Thursday, 4 December 2014

CodeClub: TWSU DIY Gamer Week 11

The advantage of having one pupil who is slightly ahead of the others is that they provide an early warning of potential problems in the next part of the project. So I knew that there were a couple of 'gotchas' in the instructions for Lesson 8 - Button Press.

The first one is that one particular section asks you delete a big swathe of code from the existing project. The worksheet says to delete the code highlighted in red. Unfortunately it isn't actually highlighted, its just in a red font, as is a lot of the other Arduino sketch code shown in the examples. This includes the void loop() line immediately above the block of code to be deleted. Very confusing!

It also raises a good point about the worksheets. Not every one will be able to print/photocopy multiple copies in colour. Certainly the main copier at my school is B&W.

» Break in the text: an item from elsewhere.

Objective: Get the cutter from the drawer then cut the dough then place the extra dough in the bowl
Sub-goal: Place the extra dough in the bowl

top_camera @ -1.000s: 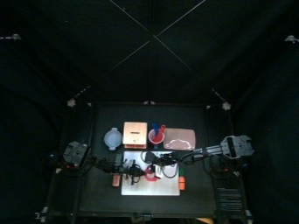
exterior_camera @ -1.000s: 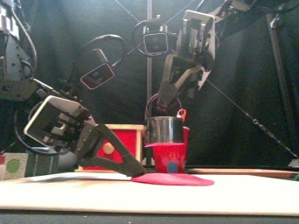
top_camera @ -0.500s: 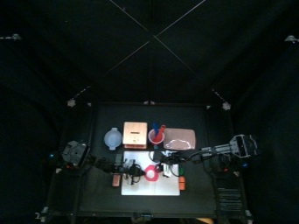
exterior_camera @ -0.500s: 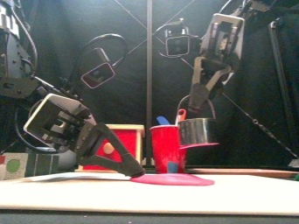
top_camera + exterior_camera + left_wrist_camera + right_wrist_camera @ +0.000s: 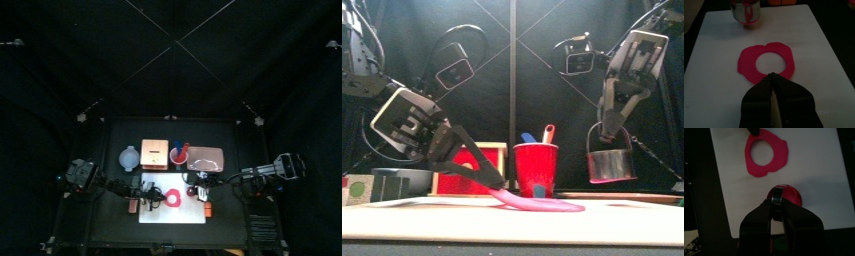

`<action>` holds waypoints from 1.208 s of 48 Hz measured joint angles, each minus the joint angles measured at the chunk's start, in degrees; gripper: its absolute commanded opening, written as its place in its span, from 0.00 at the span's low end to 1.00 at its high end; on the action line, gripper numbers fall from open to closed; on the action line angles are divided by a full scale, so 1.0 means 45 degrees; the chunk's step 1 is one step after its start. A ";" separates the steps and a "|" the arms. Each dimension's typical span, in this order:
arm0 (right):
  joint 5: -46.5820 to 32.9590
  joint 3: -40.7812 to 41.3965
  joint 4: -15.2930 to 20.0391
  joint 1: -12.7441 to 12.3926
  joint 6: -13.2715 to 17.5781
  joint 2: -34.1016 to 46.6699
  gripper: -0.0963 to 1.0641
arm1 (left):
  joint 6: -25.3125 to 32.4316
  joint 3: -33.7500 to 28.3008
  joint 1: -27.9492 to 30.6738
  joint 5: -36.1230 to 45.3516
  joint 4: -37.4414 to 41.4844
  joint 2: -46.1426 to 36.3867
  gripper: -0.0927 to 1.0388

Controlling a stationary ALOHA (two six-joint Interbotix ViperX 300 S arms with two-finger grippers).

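Step in hand, as we read it: the cut is done and the extra dough goes to the bowl.

- Left gripper (image 5: 772, 76) is clamped on the near edge of the dough ring (image 5: 745, 62). In the front view that edge is peeled up off the white board (image 5: 717, 50), and the rest of the ring lies flat.
- Right gripper (image 5: 608, 115) is closed on the wire handle of the cutter (image 5: 609, 162). The cutter hangs clear of the table, at about 2 o'clock from the ring in the top view. Red shows inside it in the right wrist view, so the disc is probably stuck in there, but we can't confirm that.
- The hole in the ring shows bare board, and we see no loose disc.
- Bowl (image 5: 128, 158) sits at about 11 o'clock from the ring, just at 9 o'clock of the wooden box (image 5: 156, 152). The red cup (image 5: 536, 165) is at 12 o'clock and off our path.

How we'd run it:
- Peel slowly, pulling up and back over the ring rather than straight up. The dough looks thin and soft, and with a one-edge pinch it will likely stretch or tear at the jaws.
- Expect the ring to hang as a loop. Lift until its low end is clear of the board and will clear the bowl rim before we traverse.
- Head to 11 o'clock and stay on the 9 o'clock side of the box.
- Park the right arm at 2–3 o'clock with the cutter level.
- Lower the hanging end into the bowl first, then let go.
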 measured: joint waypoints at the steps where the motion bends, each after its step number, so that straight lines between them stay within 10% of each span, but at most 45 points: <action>1: -0.0059 0.0039 0.0000 0.0000 0.0000 -0.0020 0.54 | 0.0020 0.0000 0.0039 0.0039 0.0020 -0.0039 0.49; 58: -0.1484 0.0645 0.0176 -0.0039 0.0020 -0.1172 0.89 | -0.0020 -0.0117 0.0547 0.0156 0.0215 -0.0723 0.52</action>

The actual code that is used in the session is fairly minimal and most of the groups got through it in plenty of time. It certainly feels a lot skinnier that the previous sessions and is really just coding by numbers. The challenge at the end didn't make much sense either, it asked "can you think of a way to use another for loop?' But the code used for this part of the project doesn't include a for loop - that was the bit that was deleted. I'm not really sure what the children were supposed to do here.

As we're approaching the end of this project and the end of term, I was asking the children what they'd like to do next year in CodeClub. The unanimous answer: MORE SOLDERING!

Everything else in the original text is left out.